Hal tersebut mungkin membuat Anda khawatir, karena pada dasarnya tabir surya memiliki fungsi yang umum sebagai pelindung kulit dari sinar UV dan mencegahnya menjadi gelap.
Mengutip dari Hindustan Times, Senin (13/4/2026), seorang Konsultan Dermatologis, Dr. Rana yang juga berfokus pada kulit tubuh mengungkapkan lima alasan mengapa kulit tetap gelap meskipun rutin menggunakan tabir surya.
1. Tabir surya tidak mencegah 100 persen dari sinar UV
Banyak yang beranggapan bahwa tabir surya merupakan penyelamat atau solusi yang menawarkan perlindungan mutlak dan lengkap dari sinar UV.
Padahal, tabir surya tidak melindungi kita dari 100 persen sinar UV. Dr.

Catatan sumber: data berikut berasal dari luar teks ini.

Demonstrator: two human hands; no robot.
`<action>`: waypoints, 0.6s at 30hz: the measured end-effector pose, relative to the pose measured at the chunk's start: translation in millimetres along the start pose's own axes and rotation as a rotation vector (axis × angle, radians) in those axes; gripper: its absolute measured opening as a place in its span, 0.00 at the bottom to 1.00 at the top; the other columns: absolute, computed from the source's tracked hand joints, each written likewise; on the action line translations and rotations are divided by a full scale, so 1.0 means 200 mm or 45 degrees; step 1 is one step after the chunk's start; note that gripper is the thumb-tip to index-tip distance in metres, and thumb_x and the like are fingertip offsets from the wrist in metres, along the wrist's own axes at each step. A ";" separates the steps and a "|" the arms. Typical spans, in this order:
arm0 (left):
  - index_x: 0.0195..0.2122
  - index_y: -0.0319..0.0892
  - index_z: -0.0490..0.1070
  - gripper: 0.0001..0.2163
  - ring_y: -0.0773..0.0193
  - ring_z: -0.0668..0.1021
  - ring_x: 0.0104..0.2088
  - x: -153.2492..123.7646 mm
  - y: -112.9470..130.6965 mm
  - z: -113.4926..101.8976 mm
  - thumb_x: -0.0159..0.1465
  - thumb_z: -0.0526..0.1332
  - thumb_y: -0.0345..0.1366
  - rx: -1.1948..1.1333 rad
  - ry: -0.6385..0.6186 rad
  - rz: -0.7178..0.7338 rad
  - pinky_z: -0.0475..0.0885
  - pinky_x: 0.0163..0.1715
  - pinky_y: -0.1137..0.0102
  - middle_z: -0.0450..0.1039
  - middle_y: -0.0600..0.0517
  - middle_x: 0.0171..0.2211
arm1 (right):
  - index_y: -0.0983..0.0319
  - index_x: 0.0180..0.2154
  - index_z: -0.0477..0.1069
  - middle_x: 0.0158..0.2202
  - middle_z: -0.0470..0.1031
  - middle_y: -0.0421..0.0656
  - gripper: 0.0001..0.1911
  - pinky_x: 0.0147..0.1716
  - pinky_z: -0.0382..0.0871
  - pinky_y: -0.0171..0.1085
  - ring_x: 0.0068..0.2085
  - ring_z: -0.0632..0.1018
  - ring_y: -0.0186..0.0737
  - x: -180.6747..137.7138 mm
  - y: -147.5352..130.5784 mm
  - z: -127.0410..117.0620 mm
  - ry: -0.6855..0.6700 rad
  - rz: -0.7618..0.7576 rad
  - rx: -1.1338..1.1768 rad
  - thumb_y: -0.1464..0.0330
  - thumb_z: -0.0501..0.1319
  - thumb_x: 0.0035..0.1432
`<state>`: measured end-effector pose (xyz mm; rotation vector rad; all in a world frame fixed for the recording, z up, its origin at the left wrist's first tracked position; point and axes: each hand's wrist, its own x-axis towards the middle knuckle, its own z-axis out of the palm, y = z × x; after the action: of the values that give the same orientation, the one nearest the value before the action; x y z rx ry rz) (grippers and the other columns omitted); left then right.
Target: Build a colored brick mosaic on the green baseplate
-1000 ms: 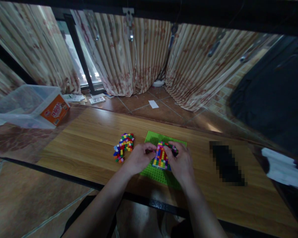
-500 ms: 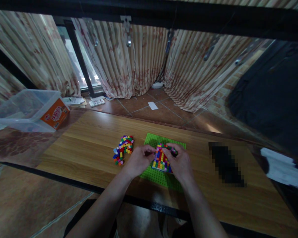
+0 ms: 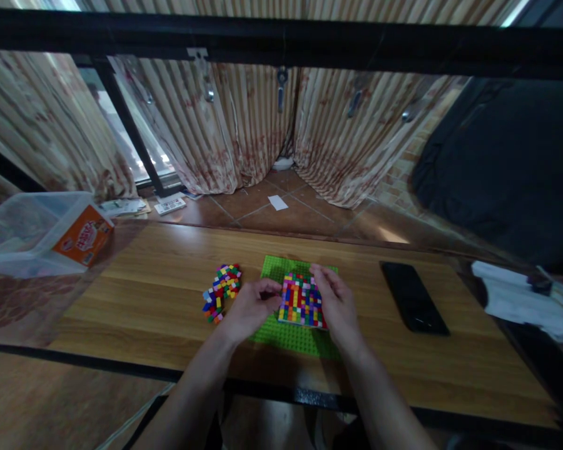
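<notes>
A square panel of small multicoloured building bricks (image 3: 300, 301) sits on a green studded baseplate (image 3: 281, 337). At the panel's left edge is my left hand (image 3: 248, 309), thumb and forefinger curled toward each other; whatever lies between the fingertips is too small to make out. My right hand (image 3: 340, 306) rests along the panel's right side with fingers stretched forward, hiding that edge and part of the baseplate. Left of the baseplate, a loose pile of coloured bricks (image 3: 223, 287) lies on the wooden table (image 3: 141, 281).
A black phone (image 3: 413, 297) lies on the table to the right. At the far left stands a clear plastic bin (image 3: 37, 234) with an orange label. White papers (image 3: 520, 300) are beyond the right end. Striped curtains (image 3: 244, 131) hang behind.
My right hand has drawn back to the right, uncovering more of the panel's top. My left hand stays by the left edge. The whole view has shifted slightly.
</notes>
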<state>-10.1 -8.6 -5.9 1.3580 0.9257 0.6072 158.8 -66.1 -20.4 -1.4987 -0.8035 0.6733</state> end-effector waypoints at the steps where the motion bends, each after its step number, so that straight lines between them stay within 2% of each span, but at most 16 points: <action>1: 0.33 0.38 0.77 0.07 0.66 0.76 0.28 0.00 0.00 0.00 0.53 0.65 0.31 0.000 -0.002 -0.011 0.69 0.31 0.72 0.78 0.52 0.29 | 0.58 0.41 0.79 0.45 0.81 0.45 0.22 0.53 0.67 0.46 0.49 0.78 0.47 0.00 -0.01 0.00 -0.016 0.004 0.007 0.48 0.61 0.57; 5: 0.34 0.38 0.77 0.07 0.66 0.77 0.30 -0.02 -0.01 -0.01 0.53 0.66 0.32 0.034 0.005 -0.007 0.69 0.30 0.73 0.79 0.50 0.32 | 0.59 0.40 0.79 0.42 0.82 0.44 0.23 0.50 0.68 0.44 0.46 0.79 0.47 0.01 -0.02 0.01 -0.050 0.015 0.004 0.47 0.60 0.57; 10: 0.35 0.38 0.77 0.10 0.65 0.77 0.30 -0.02 0.00 -0.03 0.51 0.68 0.34 -0.007 0.008 0.003 0.71 0.31 0.72 0.79 0.50 0.31 | 0.59 0.42 0.79 0.40 0.82 0.44 0.23 0.47 0.70 0.44 0.44 0.79 0.45 0.02 -0.02 0.00 -0.074 -0.069 -0.075 0.49 0.57 0.61; 14: 0.38 0.38 0.74 0.16 0.65 0.78 0.29 -0.01 0.04 -0.06 0.47 0.71 0.34 -0.176 0.140 -0.019 0.73 0.33 0.69 0.79 0.51 0.30 | 0.57 0.43 0.78 0.43 0.80 0.45 0.17 0.49 0.70 0.46 0.46 0.78 0.45 0.00 -0.05 -0.02 -0.032 -0.347 -0.238 0.55 0.56 0.65; 18: 0.40 0.38 0.74 0.19 0.64 0.80 0.32 -0.01 0.07 -0.08 0.47 0.74 0.35 -0.215 0.219 0.118 0.74 0.37 0.69 0.80 0.52 0.29 | 0.55 0.44 0.78 0.43 0.79 0.44 0.13 0.51 0.69 0.47 0.48 0.76 0.44 -0.05 -0.10 -0.01 -0.086 -0.673 -0.405 0.63 0.55 0.67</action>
<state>-22.2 -0.5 9.3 1.2153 0.9306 0.8648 152.4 -75.8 0.2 -1.4556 -1.3441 0.2043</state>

Rana mengungkapkan bahwa mayoritas tabir surya tidak mampu melindungi kulit dari sinar UVA yang dapat membuat kulit menjadi gelap, melainkan hanya mencegah UVB yang dapat membakar sel kulit.
Oleh karena itu, Anda juga perlu membawa pakaian atau barang yang dapat melindungi dari sinar UV seperti syal, jaket, topi, atau payung saat bepergian.

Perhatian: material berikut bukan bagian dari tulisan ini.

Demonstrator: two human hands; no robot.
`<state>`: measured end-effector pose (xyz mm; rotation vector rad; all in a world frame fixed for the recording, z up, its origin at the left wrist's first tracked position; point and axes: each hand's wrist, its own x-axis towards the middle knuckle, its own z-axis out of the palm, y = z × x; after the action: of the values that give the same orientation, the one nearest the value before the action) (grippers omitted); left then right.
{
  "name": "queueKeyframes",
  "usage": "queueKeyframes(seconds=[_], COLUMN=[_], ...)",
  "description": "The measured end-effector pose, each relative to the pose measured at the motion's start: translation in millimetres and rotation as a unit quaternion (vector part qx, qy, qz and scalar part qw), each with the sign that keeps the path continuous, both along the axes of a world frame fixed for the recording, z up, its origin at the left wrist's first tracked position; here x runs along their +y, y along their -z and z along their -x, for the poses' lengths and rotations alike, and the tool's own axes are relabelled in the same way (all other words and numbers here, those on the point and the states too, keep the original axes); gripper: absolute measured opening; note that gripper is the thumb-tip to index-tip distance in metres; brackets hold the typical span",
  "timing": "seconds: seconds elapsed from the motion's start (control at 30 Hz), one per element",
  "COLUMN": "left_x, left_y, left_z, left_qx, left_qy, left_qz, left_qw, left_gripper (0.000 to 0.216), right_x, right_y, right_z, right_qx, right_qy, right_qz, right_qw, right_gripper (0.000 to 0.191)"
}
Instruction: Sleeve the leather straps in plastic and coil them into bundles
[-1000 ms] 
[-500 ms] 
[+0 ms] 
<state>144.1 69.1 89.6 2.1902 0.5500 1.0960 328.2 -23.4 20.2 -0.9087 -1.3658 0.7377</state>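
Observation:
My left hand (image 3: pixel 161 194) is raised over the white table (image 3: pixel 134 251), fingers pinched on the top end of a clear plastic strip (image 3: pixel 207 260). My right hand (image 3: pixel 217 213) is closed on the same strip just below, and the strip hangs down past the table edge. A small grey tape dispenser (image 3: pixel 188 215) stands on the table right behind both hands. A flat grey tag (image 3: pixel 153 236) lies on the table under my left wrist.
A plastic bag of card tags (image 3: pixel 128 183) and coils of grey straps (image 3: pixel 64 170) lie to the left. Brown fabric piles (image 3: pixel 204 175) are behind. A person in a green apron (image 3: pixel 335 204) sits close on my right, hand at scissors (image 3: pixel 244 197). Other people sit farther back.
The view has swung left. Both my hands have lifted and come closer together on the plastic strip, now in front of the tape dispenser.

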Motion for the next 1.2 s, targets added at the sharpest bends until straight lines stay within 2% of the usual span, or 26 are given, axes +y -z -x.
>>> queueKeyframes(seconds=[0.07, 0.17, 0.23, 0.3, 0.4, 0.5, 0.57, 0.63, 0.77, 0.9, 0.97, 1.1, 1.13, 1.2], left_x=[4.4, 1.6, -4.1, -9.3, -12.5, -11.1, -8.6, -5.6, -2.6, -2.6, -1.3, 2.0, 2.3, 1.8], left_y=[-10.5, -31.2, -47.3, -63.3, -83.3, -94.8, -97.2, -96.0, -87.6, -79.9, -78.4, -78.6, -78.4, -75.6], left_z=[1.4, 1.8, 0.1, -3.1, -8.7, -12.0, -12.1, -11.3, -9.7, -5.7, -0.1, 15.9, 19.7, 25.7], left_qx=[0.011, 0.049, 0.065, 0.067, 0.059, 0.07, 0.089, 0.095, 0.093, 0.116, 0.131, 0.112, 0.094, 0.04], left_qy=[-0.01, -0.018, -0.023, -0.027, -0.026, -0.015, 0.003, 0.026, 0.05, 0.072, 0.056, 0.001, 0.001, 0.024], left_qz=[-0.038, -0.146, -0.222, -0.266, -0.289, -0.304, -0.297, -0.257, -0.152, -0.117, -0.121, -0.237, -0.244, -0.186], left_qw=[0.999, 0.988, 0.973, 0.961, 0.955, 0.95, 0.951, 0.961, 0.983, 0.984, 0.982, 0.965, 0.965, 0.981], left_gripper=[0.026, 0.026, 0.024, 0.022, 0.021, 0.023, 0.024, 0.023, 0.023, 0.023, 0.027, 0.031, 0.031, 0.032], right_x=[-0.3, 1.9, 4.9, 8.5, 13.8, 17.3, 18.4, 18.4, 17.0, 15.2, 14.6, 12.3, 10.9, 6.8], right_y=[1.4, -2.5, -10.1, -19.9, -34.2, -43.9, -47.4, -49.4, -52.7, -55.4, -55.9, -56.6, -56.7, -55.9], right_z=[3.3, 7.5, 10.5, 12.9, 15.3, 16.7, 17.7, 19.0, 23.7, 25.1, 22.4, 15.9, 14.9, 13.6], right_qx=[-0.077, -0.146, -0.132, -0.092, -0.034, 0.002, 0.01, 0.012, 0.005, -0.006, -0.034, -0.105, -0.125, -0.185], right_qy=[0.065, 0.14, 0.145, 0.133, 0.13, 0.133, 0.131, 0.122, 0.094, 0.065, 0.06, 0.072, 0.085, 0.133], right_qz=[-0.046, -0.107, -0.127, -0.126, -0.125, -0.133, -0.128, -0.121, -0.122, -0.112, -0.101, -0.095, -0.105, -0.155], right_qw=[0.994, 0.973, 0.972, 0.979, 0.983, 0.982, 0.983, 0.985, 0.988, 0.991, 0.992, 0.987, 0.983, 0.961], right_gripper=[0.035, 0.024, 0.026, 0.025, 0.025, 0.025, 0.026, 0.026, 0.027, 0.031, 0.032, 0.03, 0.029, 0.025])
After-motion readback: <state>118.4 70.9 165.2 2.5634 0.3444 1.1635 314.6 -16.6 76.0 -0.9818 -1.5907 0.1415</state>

2. Penggunaan tabir surya yang kurang sesuai
Biasanya pengguna tabir surya memilih untuk berhemat dan menggunakannya dengan takaran yang sedikit.
Padahal, pada label kemasan tabir surya terdapat anjuran mengenai jumlah yang harus diaplikasikan ke kulit.

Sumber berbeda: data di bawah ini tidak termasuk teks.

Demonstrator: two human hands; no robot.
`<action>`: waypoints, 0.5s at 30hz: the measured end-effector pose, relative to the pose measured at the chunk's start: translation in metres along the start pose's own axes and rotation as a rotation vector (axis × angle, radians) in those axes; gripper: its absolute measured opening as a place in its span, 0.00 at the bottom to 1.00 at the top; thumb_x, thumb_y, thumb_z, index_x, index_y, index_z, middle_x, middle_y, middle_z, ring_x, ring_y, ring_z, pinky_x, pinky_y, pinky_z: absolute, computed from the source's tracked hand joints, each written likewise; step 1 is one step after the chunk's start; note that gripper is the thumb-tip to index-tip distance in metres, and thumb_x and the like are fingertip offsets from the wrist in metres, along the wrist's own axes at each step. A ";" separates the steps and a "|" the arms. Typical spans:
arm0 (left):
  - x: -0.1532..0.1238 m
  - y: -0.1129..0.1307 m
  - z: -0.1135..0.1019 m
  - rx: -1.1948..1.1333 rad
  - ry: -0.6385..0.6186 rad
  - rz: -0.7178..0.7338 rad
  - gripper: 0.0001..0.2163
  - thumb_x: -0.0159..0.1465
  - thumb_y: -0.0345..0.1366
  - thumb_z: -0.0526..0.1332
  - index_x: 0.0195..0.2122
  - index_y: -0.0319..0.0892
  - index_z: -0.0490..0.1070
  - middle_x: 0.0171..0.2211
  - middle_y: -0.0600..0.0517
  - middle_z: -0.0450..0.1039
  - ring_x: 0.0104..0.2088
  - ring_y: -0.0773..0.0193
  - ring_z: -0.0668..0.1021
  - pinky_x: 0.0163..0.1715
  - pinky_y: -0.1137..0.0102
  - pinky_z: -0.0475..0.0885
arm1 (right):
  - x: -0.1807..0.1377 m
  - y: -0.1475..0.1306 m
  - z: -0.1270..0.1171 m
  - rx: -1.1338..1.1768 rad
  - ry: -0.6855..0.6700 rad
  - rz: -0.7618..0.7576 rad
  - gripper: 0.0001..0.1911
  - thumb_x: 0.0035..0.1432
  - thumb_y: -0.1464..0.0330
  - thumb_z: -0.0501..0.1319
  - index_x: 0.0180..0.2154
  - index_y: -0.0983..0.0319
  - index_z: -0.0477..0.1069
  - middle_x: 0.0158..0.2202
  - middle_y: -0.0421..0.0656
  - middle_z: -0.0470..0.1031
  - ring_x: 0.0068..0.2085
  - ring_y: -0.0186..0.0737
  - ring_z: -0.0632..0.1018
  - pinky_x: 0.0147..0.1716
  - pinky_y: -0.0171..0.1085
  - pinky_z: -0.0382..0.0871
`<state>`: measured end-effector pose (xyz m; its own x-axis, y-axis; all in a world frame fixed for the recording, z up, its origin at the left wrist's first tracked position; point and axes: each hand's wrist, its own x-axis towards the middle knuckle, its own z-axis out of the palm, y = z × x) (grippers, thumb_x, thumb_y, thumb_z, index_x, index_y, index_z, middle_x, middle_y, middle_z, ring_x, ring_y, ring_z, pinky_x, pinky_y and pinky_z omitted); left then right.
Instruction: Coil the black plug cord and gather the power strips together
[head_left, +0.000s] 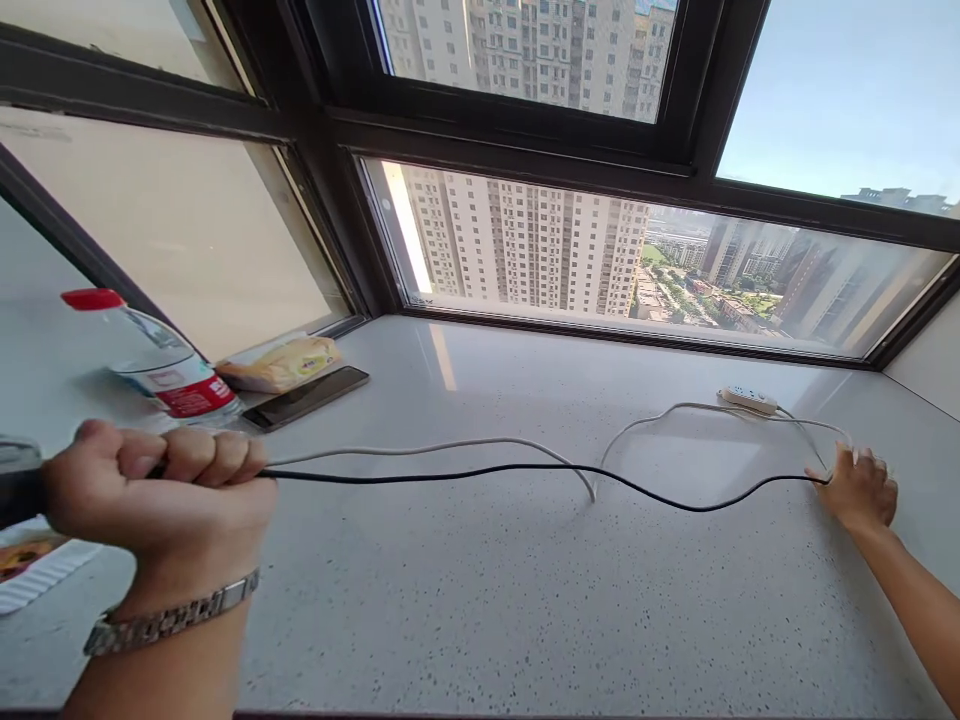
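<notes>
My left hand (pixel 161 490) is closed in a fist at the left, gripping the end of a black cable (pixel 525 468) and a dark object that sticks out to the left. The black cable runs across the pale stone sill (pixel 487 600) to my right hand (pixel 859 487), which pinches its far end near the sill's right side. A white cable (pixel 450 446) also leaves my left fist, loops across the sill and leads to a white power strip (pixel 748 399) just beyond my right hand.
A water bottle (pixel 161 360) with a red cap stands at the left, beside a dark phone (pixel 311 396) and a yellow snack packet (pixel 281 362). A printed packet (pixel 30 570) lies at the left edge. Dark-framed windows (pixel 600 180) rise behind the sill.
</notes>
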<state>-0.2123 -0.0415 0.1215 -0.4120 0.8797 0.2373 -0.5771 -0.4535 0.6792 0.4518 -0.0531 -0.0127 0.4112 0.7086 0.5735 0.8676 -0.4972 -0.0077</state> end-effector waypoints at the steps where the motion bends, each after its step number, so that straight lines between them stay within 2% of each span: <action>1: -0.001 -0.005 0.003 0.005 0.061 0.102 0.21 0.66 0.38 0.47 0.17 0.40 0.41 0.11 0.59 0.33 0.13 0.72 0.37 0.14 0.75 0.34 | -0.001 -0.003 -0.002 0.002 -0.058 0.038 0.33 0.56 0.57 0.55 0.57 0.73 0.62 0.60 0.69 0.55 0.59 0.71 0.58 0.49 0.61 0.58; 3: -0.003 -0.021 0.013 0.026 0.159 0.189 0.20 0.66 0.31 0.46 0.17 0.41 0.42 0.11 0.59 0.36 0.12 0.72 0.40 0.13 0.73 0.36 | -0.004 -0.018 -0.010 -0.004 -0.216 0.056 0.37 0.52 0.60 0.58 0.61 0.71 0.57 0.63 0.66 0.50 0.61 0.70 0.55 0.52 0.62 0.55; 4: -0.004 -0.032 0.018 0.035 0.164 0.139 0.20 0.65 0.31 0.47 0.16 0.41 0.43 0.10 0.59 0.37 0.12 0.72 0.41 0.13 0.73 0.37 | -0.006 -0.028 -0.018 -0.007 -0.293 0.027 0.39 0.50 0.62 0.59 0.61 0.70 0.56 0.64 0.64 0.48 0.63 0.70 0.53 0.54 0.62 0.53; 6: -0.007 -0.056 0.026 0.050 0.143 0.046 0.20 0.64 0.32 0.50 0.15 0.41 0.44 0.10 0.59 0.39 0.11 0.73 0.44 0.13 0.73 0.40 | -0.013 -0.055 -0.038 0.035 -0.411 -0.116 0.41 0.48 0.62 0.61 0.62 0.66 0.53 0.66 0.60 0.46 0.64 0.67 0.49 0.56 0.62 0.53; 8: -0.013 -0.084 0.034 0.085 0.088 0.001 0.20 0.61 0.32 0.54 0.15 0.41 0.45 0.10 0.60 0.40 0.11 0.75 0.46 0.12 0.73 0.42 | -0.028 -0.087 -0.066 0.157 -0.459 -0.314 0.40 0.51 0.62 0.60 0.63 0.63 0.51 0.66 0.55 0.46 0.65 0.63 0.48 0.57 0.60 0.55; 10: -0.020 -0.114 0.044 0.123 -0.017 -0.021 0.22 0.59 0.35 0.58 0.15 0.41 0.44 0.11 0.61 0.40 0.12 0.76 0.47 0.13 0.75 0.45 | -0.050 -0.124 -0.096 0.344 -0.423 -0.482 0.36 0.58 0.60 0.54 0.64 0.61 0.47 0.67 0.51 0.46 0.66 0.55 0.48 0.58 0.55 0.57; 12: -0.031 -0.144 0.056 0.168 -0.139 -0.049 0.24 0.57 0.38 0.61 0.15 0.41 0.44 0.12 0.62 0.40 0.12 0.77 0.48 0.13 0.76 0.46 | -0.076 -0.166 -0.120 0.526 -0.348 -0.608 0.35 0.62 0.57 0.51 0.66 0.59 0.42 0.66 0.49 0.48 0.66 0.51 0.51 0.57 0.51 0.60; 15: -0.050 -0.182 0.073 0.261 -0.280 -0.125 0.24 0.55 0.44 0.63 0.16 0.42 0.46 0.12 0.62 0.41 0.13 0.76 0.49 0.14 0.76 0.46 | -0.109 -0.226 -0.131 0.617 -0.185 -0.708 0.43 0.59 0.53 0.55 0.67 0.61 0.36 0.66 0.52 0.47 0.66 0.56 0.49 0.59 0.55 0.55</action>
<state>-0.0355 0.0075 0.0364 -0.1205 0.9472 0.2971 -0.3973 -0.3203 0.8600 0.1742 -0.0831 0.0343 -0.2738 0.8375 0.4729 0.9046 0.3913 -0.1691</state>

Dokter kulit menganjurkan untuk mengoleskan sekitar satu sendok teh tabir surya ke wajah dan setidaknya kurang dari satu gelas kecil untuk seluruh tubuh.
3. Tidak melakukan penggunaan ulang saat di luar
Saat beraktivitas di luar ruangan, banyak pengguna tabir surya hanya mengaplikasikannya sekali sebelum beraktivitas.
Perlu diketahui bahwa tabir surya biasanya memiliki batas waktu perlindungan tergantung jenis dan mereknya.
4. Waktu penggunaan yang tidak tepat
Biasanya pengguna tabir surya tidak memberi jeda setelah pemakaian sebelum beraktivitas di luar ruangan.
Idealnya, tabir surya digunakan 15–20 menit sebelum memulai aktivitas di luar ruangan agar sempat membentuk lapisan pelindung pada kulit.
5. Terlalu lama terpapar sinar matahari
Jangan beranggapan bahwa setelah menggunakan tabir surya, kita sepenuhnya aman dari paparan sinar matahari dalam waktu lama.
Paparan sinar matahari yang kuat masih dapat mengurangi efektivitas perlindungan SPF, bahkan dengan kadar tinggi sekalipun.
Dr. Rana mengungkapkan bahwa pukul 10 pagi hingga pukul 4 sore sebaiknya dihindari seminimal mungkin karena pada waktu tersebut intensitas sinar matahari sedang tinggi, terutama saat musim kemarau.